Saturday, May 9, 2015

Inch Sixty-Two: Naming Rights

What's in a name?

That, of course, is the question Juliet famously poses during her balcony soliloquy, concluding that a rose by any other name "would smell as sweet."

That may well be (and there are many writers who have disagreed with Shakespeare over the centuries), but I would have given anything to be have given a different moniker than the one my mother saddled me with 59+ years ago. Oh, I have borne it all these years, but not without complaint.

My name came up recently because a friend reading my unfinished manuscript commented immediately that the characters based on real people (such as my children) are called by their real names except for the character based on me. That character is called Hannah.

You bet I'm Hannah in the novel. I wasn't about to write an April into the script.

Growing up, I longed for a normal name. I went to school with Beckys and Teresas and Brendas and Kims and Debbys (not to mention Debbies). I would have gladly gone by Sara or Hannah or Jane. But no, I got April. My mother was apparently at her most lyrical when she chose my name. Heck, I never even acquired a nickname. ("Ape" does not count.)

I never contemplated legally changing my name to something more tolerable. I think I knew, even at my surliest ages, that I did not need yet another battlefield with my mother. I certainly did not want to go through the rest of her life being criticized for such a betrayal.

As I thought about the name issue, I realized I have several friends, all women incidentally, who use either a middle name, nickname, or another name all together. Katrina uses her middle name. Cindy was named Cynthia. Margo, it turns out, adopted as her name her 7th grade French name (spelled, I presume, "Margaux") and gradually erased her birth name. Both of my grandmothers despised their first names and used their middle names, so "Eulalia" became "Clare" (a choice I thoroughly understand) and "Maggie" became "Mabel" (a choice I do not understand at all).

Do women have name image issues, like our body image issues? Do I have a name image issue? Apparently.

When I converted to Judaism several decades ago, I chose a Jewish name for the conversion. Even then I did not choose the name I really loved, which is Tova, but instead chose Chaya. There is a strong custom in European Jewish culture not to name a child after a living relative, and I wanted to save Tova for the daughter I eventually never had.

There's nothing wrong with the name Chaya, but it's not Tova.

Recently, though, I chose to name myself once and for all the name I hear as my name. I had to choose a user name for an account. I am so tired of variants of my name as a user name and equally tired of another name (and its variations) I have been relying on for years. But Tova with some additional characters and words? Mayhap that would work.

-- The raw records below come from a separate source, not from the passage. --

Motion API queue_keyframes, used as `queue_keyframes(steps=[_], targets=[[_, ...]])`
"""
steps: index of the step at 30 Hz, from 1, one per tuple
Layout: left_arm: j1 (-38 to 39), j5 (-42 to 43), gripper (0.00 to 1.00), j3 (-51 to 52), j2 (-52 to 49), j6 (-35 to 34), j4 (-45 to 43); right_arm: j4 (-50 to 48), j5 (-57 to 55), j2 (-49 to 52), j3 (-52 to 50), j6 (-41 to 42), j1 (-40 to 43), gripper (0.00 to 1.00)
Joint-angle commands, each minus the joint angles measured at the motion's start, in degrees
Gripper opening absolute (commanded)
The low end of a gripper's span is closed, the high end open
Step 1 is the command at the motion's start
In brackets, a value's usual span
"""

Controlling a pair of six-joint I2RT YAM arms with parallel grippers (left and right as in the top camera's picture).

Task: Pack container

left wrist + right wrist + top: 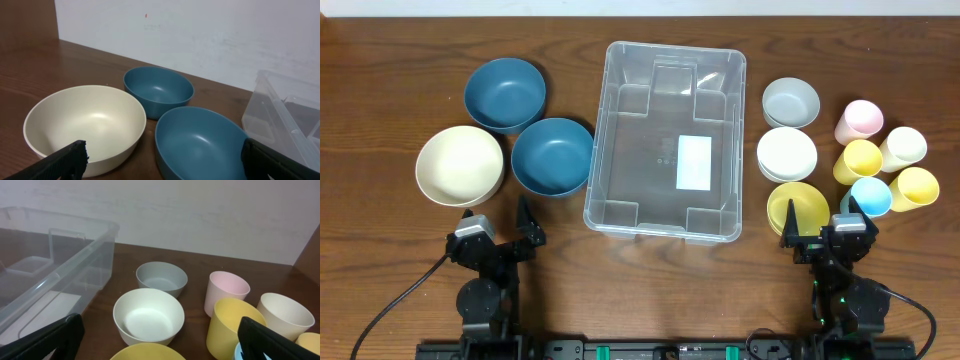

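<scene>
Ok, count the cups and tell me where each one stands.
5, all right of the container: pink cup at the back, cream cup right of it, yellow cup before the pink, second yellow cup far right, blue cup nearest the robot. None looks hidden.

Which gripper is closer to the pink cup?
Right. The right gripper sits by the cups, nearer the robot than the pink cup; the left gripper is beyond the container, by the bowls.

The clear container [650,130] stands central. Left of it: two blue bowls [505,95] and a cream bowl [459,165]; right of it: small bowls [790,103] and cups [860,120].
</scene>
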State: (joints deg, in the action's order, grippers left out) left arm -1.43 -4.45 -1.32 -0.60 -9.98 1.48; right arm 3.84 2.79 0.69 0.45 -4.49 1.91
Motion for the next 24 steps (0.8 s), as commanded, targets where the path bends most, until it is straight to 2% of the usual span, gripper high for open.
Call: queue_keyframes(steps=[1, 18, 21, 24], targets=[[0.17, -0.48, 0.98, 1.09, 0.26, 1.38, 2.34, 0.24, -0.39, -0.31, -0.13, -0.48, 0.28, 0.99], [0.17, -0.50, 0.98, 1.09, 0.26, 1.38, 2.34, 0.24, -0.39, -0.31, -0.13, -0.48, 0.28, 0.99], [0.17, -0.48, 0.98, 1.09, 0.26, 1.38, 2.34, -3.26, -0.09, -0.31, -0.13, -0.22, 0.28, 0.99], [0.17, -0.50, 0.98, 1.09, 0.26, 1.38, 2.34, -9.49, 7.15, -0.31, -0.13, 3.67, 0.28, 0.99]])
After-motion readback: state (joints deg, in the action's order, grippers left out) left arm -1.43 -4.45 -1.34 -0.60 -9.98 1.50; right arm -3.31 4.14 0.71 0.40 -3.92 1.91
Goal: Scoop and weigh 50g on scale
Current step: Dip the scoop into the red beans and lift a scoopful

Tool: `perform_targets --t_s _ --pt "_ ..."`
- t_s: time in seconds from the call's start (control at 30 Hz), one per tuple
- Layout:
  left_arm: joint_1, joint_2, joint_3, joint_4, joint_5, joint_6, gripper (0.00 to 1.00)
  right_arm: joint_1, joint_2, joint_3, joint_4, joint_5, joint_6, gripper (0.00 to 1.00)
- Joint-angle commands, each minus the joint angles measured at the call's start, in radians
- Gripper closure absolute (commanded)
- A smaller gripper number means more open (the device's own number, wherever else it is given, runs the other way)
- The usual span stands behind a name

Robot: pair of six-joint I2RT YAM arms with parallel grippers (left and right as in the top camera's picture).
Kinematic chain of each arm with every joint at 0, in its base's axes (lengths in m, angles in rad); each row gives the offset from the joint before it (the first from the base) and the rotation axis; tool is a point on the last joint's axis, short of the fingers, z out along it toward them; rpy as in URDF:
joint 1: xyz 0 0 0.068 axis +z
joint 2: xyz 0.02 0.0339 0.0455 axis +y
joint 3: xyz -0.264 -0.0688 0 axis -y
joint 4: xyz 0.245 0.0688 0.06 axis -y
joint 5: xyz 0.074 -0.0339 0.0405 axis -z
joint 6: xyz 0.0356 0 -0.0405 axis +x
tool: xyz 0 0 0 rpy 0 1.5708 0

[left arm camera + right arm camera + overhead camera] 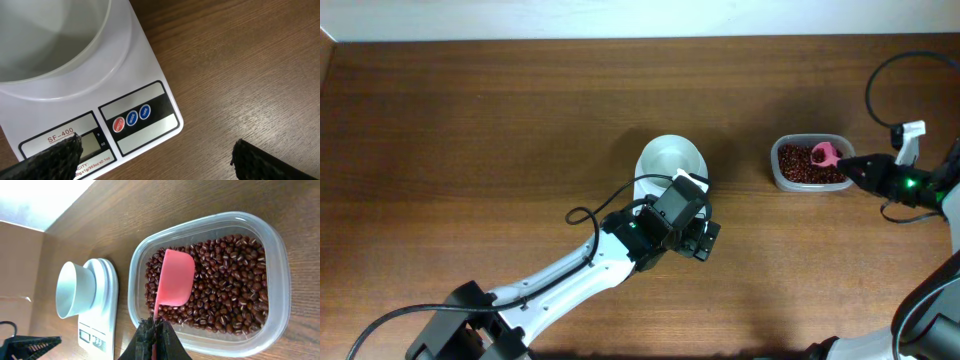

There is a passage in the Ray Bradbury short story, "Dark They Were, And Golden-Eyed," where the son of the main character asks to change his name:

"What's wrong with Tim for a name?"
Tim fidgeted. "The other day you called Tim, Tim, Tim. I didn't even hear. I said to myself, That's not my name. I've a new name I want to use."
Mr. Bittering held to the side of the canal, his body cold and his heart pounding slowly. "What is this new name?"
"Linnl. Isn't that a good name? Can I use it? Can I, please?"
Mr. Bittering put his hand to his head...He heard his wife say, "Why not?" He heard himself say, "Yes, you can use it." "Yaaa!" screamed the boy. "I'm Linnl, Linnl!" Racing down the meadowlands, he danced and shouted.

I know just how Linnl felt.


see you there! said...

I have a Granddaughter-in-law named Sara and their daughter is named Hannah. Both names I like.

Several members in my extended family have changed their names. Its ok with me but it takes some getting used to to remember.

I was called by my middle name as a child and except for school that continued into early adulthood.

Tova it is! You get to be who you want to be.


Laurie said...

Though I think April is a nice name, if you feel like a Tova, then there you go. When I got divorced (for the 2nd time), I decided I did not want to use any of my previous last names, but instead wanted to honor my feminine ancestry, and chose my maternal great-grandmothers name, which feels like it suits me.